But it wasn’t such a bad deal.  I got you to be an Angel for.  But you know what?  That there Chick-Fella?  He did the worst blamed thing ever, worse’n takin’ away my looks.  He took away my taste for Voles, can’t stand the critters now.  Now that was downright cruel.

 

On-the-Road Stories # 3: The Bird Woman

 Witch.  We call such women so, because we have no other name.  (Arden)

I’m back to tell you a tale I heard that’s been on my mind lately; in fact, it’s been nudgin’ at me and won’t let me alone even in the wee small hours of the night.  So I decided mebbe it wanted to be told.  I think it has somethin’ to do with what I already told you about how Fred is.

This here story was told to me by an ole woman I met away down in the Georgia mountains.  She said her name was Bird, and she looked kinda like one, too.  And now that I think of it, there was an awful lotta birds around the day I happened on her place.  She lived off by herself, and I just happened on her cabin one day when I was walkin’ in the hills.  I had a mighty thirst that afternoon, and she offered me a drink a cool well water, and we sat and talked a spell.  And for some reason, she told me this here story.  I’ll tell it to you just the way she told it to me, and maybe by the end, we’ll both learn somethin’, or at least understand why this story wanted to be told.

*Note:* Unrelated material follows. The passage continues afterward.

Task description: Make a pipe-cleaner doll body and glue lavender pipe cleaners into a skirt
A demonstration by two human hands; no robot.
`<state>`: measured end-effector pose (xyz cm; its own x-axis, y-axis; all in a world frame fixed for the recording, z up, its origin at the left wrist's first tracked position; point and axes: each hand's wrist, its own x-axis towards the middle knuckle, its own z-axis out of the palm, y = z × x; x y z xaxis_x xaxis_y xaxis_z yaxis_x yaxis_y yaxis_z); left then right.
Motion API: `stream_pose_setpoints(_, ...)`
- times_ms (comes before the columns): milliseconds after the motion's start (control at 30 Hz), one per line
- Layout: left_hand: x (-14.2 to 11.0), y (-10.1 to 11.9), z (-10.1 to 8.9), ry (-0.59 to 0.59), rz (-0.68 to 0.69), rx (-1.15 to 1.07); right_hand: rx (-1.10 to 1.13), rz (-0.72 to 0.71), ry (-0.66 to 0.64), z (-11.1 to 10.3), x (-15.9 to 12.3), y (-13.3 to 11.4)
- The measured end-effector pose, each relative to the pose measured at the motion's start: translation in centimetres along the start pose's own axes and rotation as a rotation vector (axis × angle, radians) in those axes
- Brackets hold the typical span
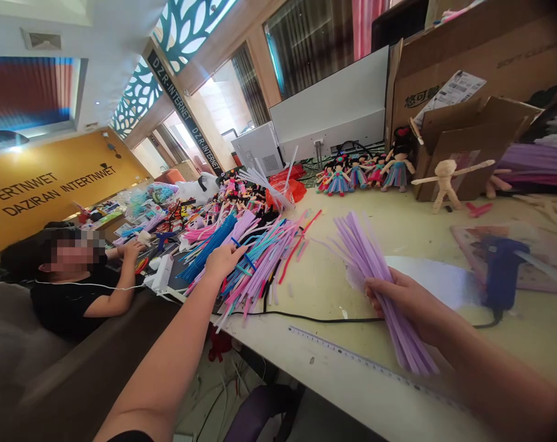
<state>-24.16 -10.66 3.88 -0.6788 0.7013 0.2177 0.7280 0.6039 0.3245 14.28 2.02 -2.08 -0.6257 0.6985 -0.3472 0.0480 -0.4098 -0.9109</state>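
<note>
A bundle of lilac pipe cleaners (368, 252) is gripped in my right hand (400, 298), its strands fanning out above the table. Over on the left, my left hand (225, 261) reaches into a pile of mixed pipe cleaners (264, 264) in pink, lilac, blue and white. Its fingertips pinch at the strands, beside a dark blue one; exactly which they hold is hard to make out. A dense bunch of blue pipe cleaners (209, 245) lies just left of that hand.
A blue glue gun (503, 270) stands at the right, its black cable (324, 320) crossing the table. A ruler (352, 356) lies along the front edge. Small dolls (352, 175), a bare doll figure (445, 184) and cardboard boxes (471, 135) stand behind. Another person (85, 282) sits at left.
</note>
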Motion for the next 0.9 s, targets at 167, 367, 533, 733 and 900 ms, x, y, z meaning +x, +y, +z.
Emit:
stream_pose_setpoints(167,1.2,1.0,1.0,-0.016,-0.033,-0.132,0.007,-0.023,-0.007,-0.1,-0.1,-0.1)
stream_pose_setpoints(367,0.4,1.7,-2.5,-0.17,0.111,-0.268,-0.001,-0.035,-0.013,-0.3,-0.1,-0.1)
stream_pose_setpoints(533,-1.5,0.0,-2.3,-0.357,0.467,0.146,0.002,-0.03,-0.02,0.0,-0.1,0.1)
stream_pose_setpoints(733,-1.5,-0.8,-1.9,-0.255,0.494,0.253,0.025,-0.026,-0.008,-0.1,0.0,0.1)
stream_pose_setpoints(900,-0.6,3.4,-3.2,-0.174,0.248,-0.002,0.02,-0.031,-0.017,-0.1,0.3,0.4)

This here is it, told in her words:

My mama died last week, left this world when she was 92, and in so doin’ she set me free, too. She always thought a growth would get her, was afraid of it all her life, but in the end, it was some unknown bug that just burned her up, took her in less’n a week, from fryin’ fish on a Sunday morning to bein’ bedridden on a Thursday, burnin’ up with fever and outa her head.  I guess mebbe it was that Spanish flu folks is so scared of still, the one the troops brought back with ’em from Europe after the big war.  We’ll never know, but you know, folks say as how you can catch it from birds, and she always had a powerful lotta birds around her.  They kinda liked my ma, like.  Funny they mighta finally sent her on her way.

She had a way a’talkin’ to them, said they made a lot more sense than most people.  Fact is, she said all animals could talk to us, if we’d just listen.  And she took the time to listen, sat for hours with ’em, flutterin’ and flyin’ all around her.  She had a lotta right peculiar notions; mebbe those birds give ’em to her.  Folks, they called her a witch, but I reckon that’s just because they didn’t rightly understand somebody like that, somebody that talked to birds.  Or mebbe she was one, a witch, I mean, not a bird.  At least three a her aunts and my grandmother claimed to be witches.  She always said my daddy forbade her to use any witchcraft, but I learned after her death as I was goin’ through her things that she probably hadn’t paid him any mind.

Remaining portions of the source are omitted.